**EXERCISE GOAL:** With respect to the word "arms", report how many lines of the following listing include it. Give nothing but the number.

*** Opening SOURCE RECORDS ***

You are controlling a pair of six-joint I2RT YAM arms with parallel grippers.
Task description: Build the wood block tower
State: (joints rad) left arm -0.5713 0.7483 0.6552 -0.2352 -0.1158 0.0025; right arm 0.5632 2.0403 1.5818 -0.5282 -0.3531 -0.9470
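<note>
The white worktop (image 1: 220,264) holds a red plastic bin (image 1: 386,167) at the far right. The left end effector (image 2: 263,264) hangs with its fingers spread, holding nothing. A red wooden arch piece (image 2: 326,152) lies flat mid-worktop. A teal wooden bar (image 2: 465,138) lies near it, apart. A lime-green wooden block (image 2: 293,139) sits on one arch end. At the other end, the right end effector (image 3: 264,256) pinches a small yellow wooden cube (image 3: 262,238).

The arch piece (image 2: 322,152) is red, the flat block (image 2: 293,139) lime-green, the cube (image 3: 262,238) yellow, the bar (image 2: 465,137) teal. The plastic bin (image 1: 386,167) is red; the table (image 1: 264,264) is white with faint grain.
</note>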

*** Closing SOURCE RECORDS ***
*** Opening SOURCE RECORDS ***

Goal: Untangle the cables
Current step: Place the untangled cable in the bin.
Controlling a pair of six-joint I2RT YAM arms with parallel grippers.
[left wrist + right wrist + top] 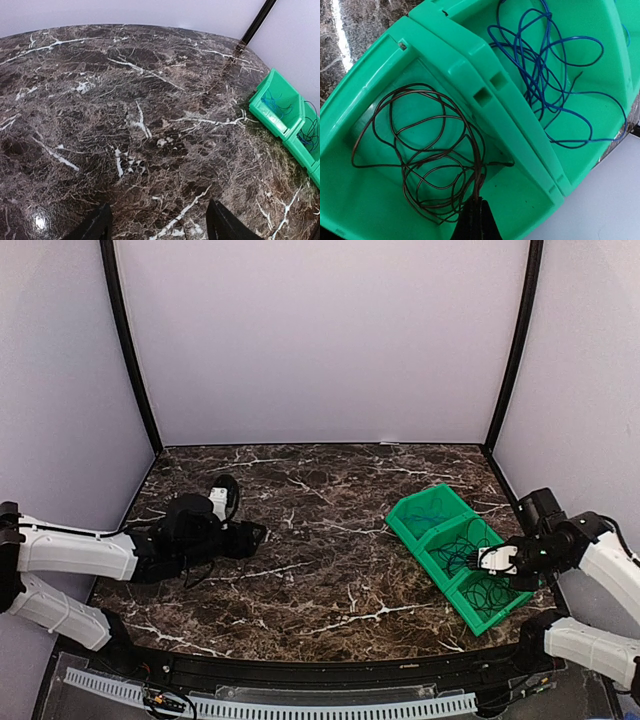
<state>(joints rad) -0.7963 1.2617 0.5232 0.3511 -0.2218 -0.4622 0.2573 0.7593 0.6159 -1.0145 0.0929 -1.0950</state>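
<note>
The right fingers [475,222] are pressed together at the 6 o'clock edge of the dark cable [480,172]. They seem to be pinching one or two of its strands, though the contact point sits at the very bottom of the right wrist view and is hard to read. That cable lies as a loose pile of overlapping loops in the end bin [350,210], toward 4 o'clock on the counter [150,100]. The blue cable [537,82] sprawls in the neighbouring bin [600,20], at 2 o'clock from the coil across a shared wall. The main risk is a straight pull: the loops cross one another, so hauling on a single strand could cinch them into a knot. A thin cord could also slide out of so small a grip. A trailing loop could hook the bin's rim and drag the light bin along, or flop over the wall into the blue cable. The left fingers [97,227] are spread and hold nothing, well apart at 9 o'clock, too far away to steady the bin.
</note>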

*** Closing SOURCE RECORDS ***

**EXERCISE SOLUTION:** 2